O Altar. A mesa do altar seria construída tendo como base a pedra de toda a vida da igreja, que lá existia. Uma pedra mais cilíndrica do que cónica e o único apoio do altar num desenho do Nuno K. A arquiteta Joana do departamento de conservação e restauro aturava, com santa paciência, desde o inicio, desde o primeiro retábulo, que eu ia oferecer em segredo, as nossas propostas e aceitou mais uma encomenda: restaurar o quadro que estava encostado na igreja vizinha. Restaurou-se o S Bento e S Brás e colocou-se na igreja da minha aldeia.

Só um aparte. A igreja conhecida pela igreja nova de Fraião, que o meu pai ajudou a conceber e a construir, não poderia ficar prejudicada com a saída de S Bento e S Brás. Quer dizer. Tinha entrado na igreja nova tendo saído da igreja velha, da igreja da minha aldeia. Mas, mesmo assim, e porque quem dá e tira para o inferno gira, entendeu-se fazer uma troca justa já há muito arquitetada entre mim e o Péssimo; a pintura da Via Crúcis.

Pois, vamos dar mais acabamento à igreja nova com a doação, da via-sacra – 14 estações de cristo. Uma troca justa com quadros incríveis do Alberto Péssimo. Luís e Tino e Sr. Padre António, concordaram. Vamos parar para respirar. As pinturas do Péssimo são perfeitas para a nova igreja. Como se fosse pouco, ainda, o nosso amigo e poeta Nuno Higino fez uma oração para cada estação que são a beleza em si, o meta texto das estações pintadas do Péssimo e arrepiam todos os sentidos.

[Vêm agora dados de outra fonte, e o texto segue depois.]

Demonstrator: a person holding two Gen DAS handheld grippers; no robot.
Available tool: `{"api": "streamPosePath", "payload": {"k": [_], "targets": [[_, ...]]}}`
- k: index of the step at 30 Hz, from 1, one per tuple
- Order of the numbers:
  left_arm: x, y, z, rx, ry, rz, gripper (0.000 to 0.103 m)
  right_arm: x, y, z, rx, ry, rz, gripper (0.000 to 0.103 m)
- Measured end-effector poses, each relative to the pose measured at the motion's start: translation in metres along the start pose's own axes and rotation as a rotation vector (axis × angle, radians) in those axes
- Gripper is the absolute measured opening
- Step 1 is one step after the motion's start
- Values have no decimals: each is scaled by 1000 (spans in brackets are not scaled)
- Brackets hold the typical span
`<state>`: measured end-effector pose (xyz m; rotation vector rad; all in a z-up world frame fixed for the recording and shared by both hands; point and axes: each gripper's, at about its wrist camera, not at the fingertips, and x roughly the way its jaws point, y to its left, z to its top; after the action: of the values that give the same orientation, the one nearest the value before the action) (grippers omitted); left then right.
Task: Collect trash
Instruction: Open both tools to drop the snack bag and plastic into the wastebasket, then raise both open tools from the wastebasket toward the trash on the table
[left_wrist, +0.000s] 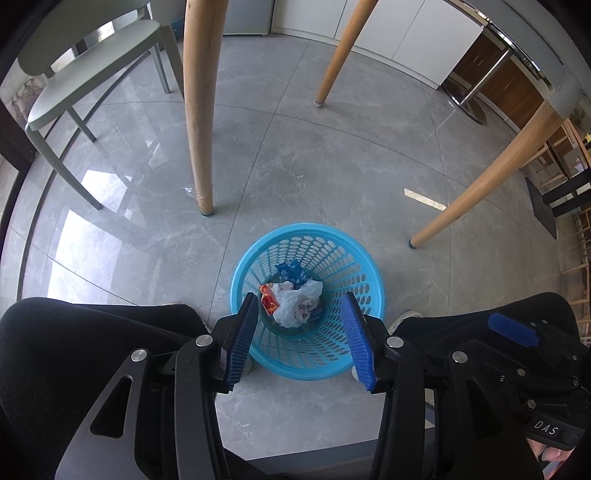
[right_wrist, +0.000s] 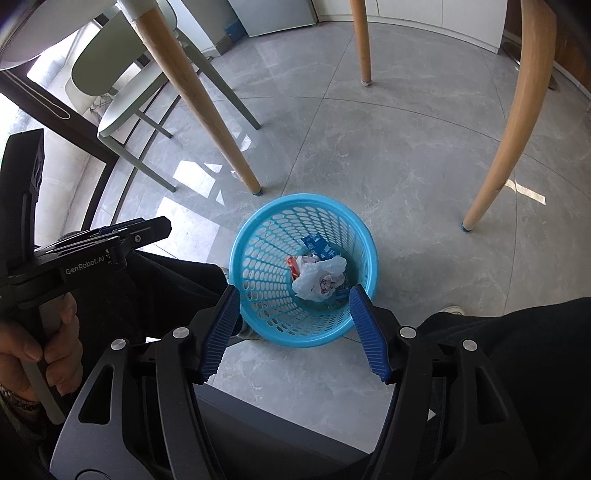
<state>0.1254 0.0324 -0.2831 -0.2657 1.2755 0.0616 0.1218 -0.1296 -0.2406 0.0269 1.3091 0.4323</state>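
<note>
A blue perforated plastic trash basket (left_wrist: 332, 243) stands on the grey tiled floor; it also shows in the right wrist view (right_wrist: 258, 221). Inside lie a crumpled white plastic bag (left_wrist: 297, 304) (right_wrist: 319, 278), a blue wrapper (left_wrist: 291, 272) (right_wrist: 317, 248) and a red wrapper (left_wrist: 267, 298) (right_wrist: 293, 266). My left gripper (left_wrist: 300, 308) hangs above the basket, open and empty. My right gripper (right_wrist: 293, 301) also hangs above it, open and empty. The left gripper's body (right_wrist: 92, 247) shows at the left of the right wrist view.
Wooden table legs (left_wrist: 199, 110) (right_wrist: 199, 96) stand around the basket, another at the right (left_wrist: 491, 177) (right_wrist: 509, 122). A pale green chair (left_wrist: 74, 85) (right_wrist: 122, 92) stands at the back left. My black-trousered knees (left_wrist: 92, 332) (right_wrist: 517, 332) flank the basket.
</note>
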Motion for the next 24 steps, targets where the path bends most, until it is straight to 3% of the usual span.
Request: {"api": "streamPosePath", "payload": {"k": [13, 20, 24], "targets": [[-61, 9, -25, 27, -124, 20, 55, -71, 4, -25, -62, -159, 15, 71], [-96, 19, -29, 12, -188, 22, 56, -119, 13, -34, -126, -266, 19, 71], [-129, 18, -30, 10, -298, 57, 57, -153, 23, -33, -162, -356, 44, 73]]}}
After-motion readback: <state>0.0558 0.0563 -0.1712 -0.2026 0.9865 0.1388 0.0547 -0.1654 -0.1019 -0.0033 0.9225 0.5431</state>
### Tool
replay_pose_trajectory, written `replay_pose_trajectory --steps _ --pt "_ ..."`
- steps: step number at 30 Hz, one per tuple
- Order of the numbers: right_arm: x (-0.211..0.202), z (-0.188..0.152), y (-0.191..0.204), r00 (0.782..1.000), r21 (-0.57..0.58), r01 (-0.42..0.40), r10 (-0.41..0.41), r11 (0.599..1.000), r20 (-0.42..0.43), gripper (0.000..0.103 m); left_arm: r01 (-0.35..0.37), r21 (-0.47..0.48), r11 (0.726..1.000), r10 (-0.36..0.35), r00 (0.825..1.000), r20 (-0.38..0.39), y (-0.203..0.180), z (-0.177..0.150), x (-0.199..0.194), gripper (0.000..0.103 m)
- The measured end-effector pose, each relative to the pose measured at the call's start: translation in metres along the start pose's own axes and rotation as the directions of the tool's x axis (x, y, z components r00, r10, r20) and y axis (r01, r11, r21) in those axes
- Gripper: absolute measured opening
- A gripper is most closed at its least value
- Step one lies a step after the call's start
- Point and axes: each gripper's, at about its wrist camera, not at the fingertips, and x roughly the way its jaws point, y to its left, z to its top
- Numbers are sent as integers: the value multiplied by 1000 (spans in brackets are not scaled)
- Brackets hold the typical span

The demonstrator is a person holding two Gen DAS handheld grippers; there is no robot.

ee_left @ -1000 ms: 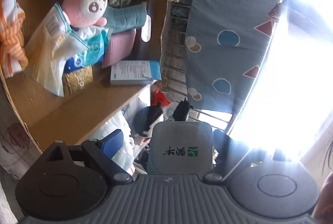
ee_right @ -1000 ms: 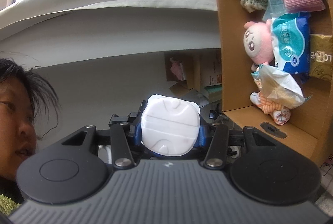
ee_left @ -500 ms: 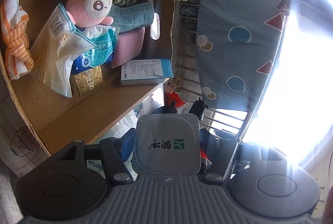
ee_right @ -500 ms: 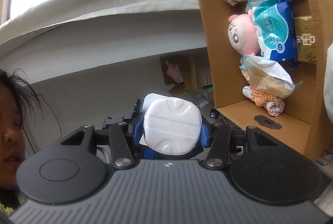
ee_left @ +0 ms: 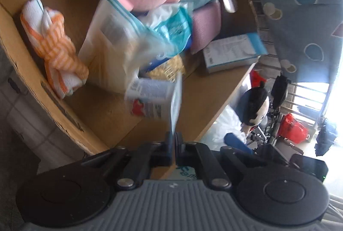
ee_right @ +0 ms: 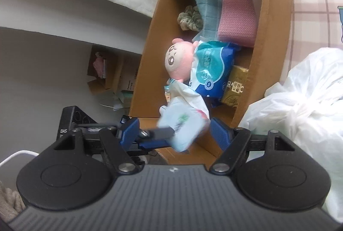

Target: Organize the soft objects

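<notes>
The left gripper (ee_left: 173,141) has just closed, jaws together, pinching only a thin edge of the tissue pack (ee_left: 156,100) above the cardboard box (ee_left: 53,106). Only the right wrist view shows the right gripper (ee_right: 174,130), jaws just opened, apart, the blurred pack (ee_right: 182,126) loose between them, near the pink plush (ee_right: 179,59).

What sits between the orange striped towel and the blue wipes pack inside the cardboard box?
A clear plastic bag lies between the orange striped towel and the blue wipes pack, shown in the left wrist view.
</notes>
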Motion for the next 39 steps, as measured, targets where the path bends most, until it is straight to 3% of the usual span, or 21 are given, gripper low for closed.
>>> replay_pose_trajectory --steps 4,7,9,13,17,20,23,28,30,34,38,39 --pt "-6 1 -5 1000 -3 22 -22 1000 13 74 -85 56 995 86 996 -23 -10 0 17 10" --pt "-11 2 -6 999 -5 35 -35 999 31 74 -100 97 990 101 995 -13 -23 0 17 18" --pt "-14 2 -7 998 -1 37 -37 999 45 74 -137 143 980 138 990 1 -32 0 16 24" --pt "-18 4 -8 998 6 36 -37 999 54 74 -218 189 957 217 976 28 -38 2 14 24" --pt "-20 3 -6 998 -7 43 -43 999 53 74 -238 231 943 224 971 85 -46 2 3 29" --pt "-20 4 -3 997 -18 51 -50 999 52 74 -260 272 927 246 965 86 -50 1 2 33" --pt "-18 6 1 997 -34 59 -57 998 54 74 -312 345 885 307 949 70 -56 1 13 37" --pt "-14 11 9 997 -49 55 -52 997 53 74 -441 467 766 444 889 112 -64 3 34 37" --pt "-11 12 12 997 -55 56 -53 997 51 74 -465 485 741 477 872 108 -63 5 40 37" --pt "-7 12 11 998 -42 53 -51 998 48 74 -418 472 776 443 894 64 -60 9 45 44" --pt "-4 12 9 998 -18 46 -45 999 54 74 -291 318 902 333 939 -86 -41 17 54 36" --pt "-4 12 9 998 -12 42 -41 999 56 74 -285 302 910 324 942 -86 -40 16 54 33"
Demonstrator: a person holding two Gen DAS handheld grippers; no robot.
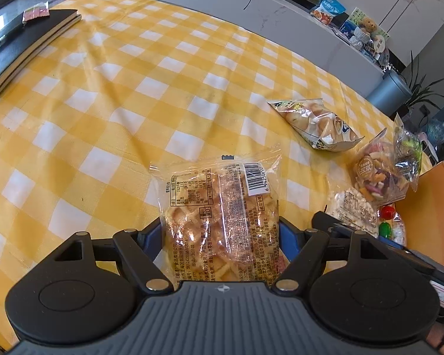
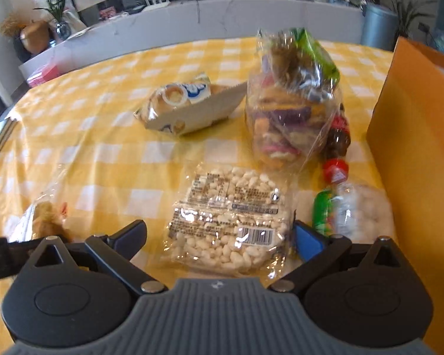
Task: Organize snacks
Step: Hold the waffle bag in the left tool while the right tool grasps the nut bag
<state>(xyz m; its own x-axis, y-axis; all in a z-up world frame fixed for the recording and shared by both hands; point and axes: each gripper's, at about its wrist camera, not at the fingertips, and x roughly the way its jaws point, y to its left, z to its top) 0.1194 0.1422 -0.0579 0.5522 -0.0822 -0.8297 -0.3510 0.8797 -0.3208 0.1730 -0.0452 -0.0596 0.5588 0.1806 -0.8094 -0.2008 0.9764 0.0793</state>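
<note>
Presently: left gripper (image 1: 220, 233) clamped on the waffle packet (image 1: 222, 216), above the checked surface (image 1: 103, 103). Right gripper (image 2: 219, 236) spread wide, straddling the puffed-rice packet (image 2: 231, 219) without pressing. Mixed-snack bag (image 2: 293, 112) stands just beyond that packet; orange box (image 2: 414, 148) lies right of it.

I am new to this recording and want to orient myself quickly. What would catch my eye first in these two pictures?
First, the yellow checked tablecloth that fills both views. Then the waffle packet gripped between the pads of the left hand-held gripper, and the puffed rice packet lying between the open fingers of the right hand-held gripper. Behind it stand a clear bag of mixed snacks and an orange box at the right edge.
</note>
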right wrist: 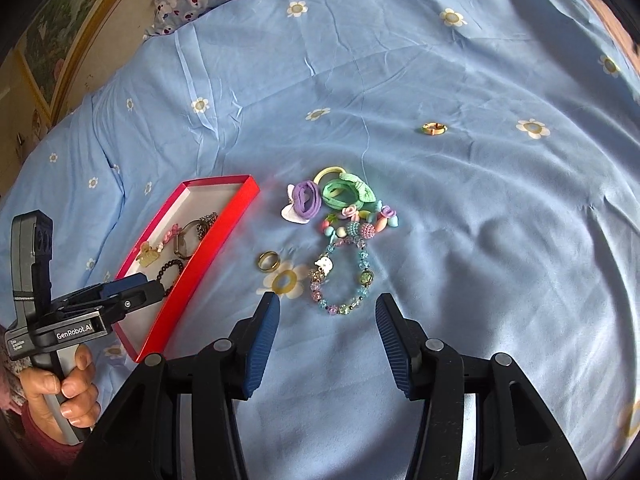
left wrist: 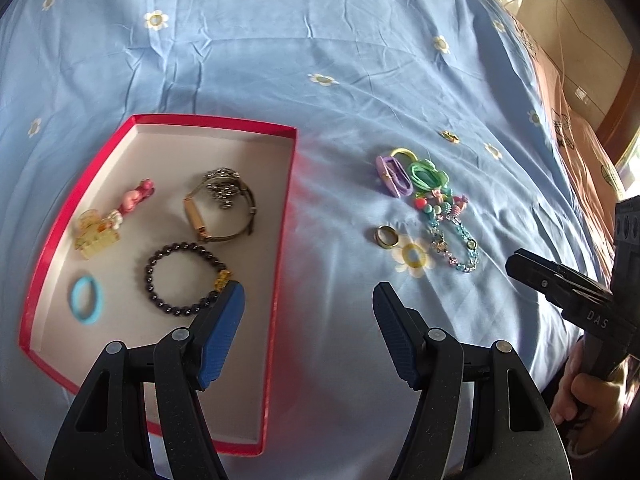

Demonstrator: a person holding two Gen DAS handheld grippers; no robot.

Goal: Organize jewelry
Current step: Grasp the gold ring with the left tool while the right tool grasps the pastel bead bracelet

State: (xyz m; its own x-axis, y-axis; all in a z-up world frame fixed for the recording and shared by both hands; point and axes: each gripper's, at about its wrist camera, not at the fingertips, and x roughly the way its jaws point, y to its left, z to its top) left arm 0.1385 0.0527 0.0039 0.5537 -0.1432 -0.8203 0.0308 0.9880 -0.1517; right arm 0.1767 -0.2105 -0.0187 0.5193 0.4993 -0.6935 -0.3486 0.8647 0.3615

Olhemos para o exterior. Vamos bojardar os muros exteriores e dar um arranjo nas calçadas. Ponto.

Não, não terminou. Temos de contar esta história e inscrever o papel de cada um num livro.

Convidei a Bárbara para conceber um livro sobre a história e o restauro da igreja da minha aldeia. A Bárbara pediu textos. Fez reuniões com quem mais sabe da igreja, com o Sr. Padre António – reuniões de história e de cultura, penso eu, e constatou a Bárbara. Contratou-se um fotografo e depois outro para fotografias profissionais e assim a designer partiu para a construção de um livro para memória futura de todos nós. Esta é arte da história, ou melhor a parte da história da recuperação da igreja da minha aldeia a partir da recuperação de um retábulo e do segredo que não se devia ter pedido. A restante, leiam-na neste livro.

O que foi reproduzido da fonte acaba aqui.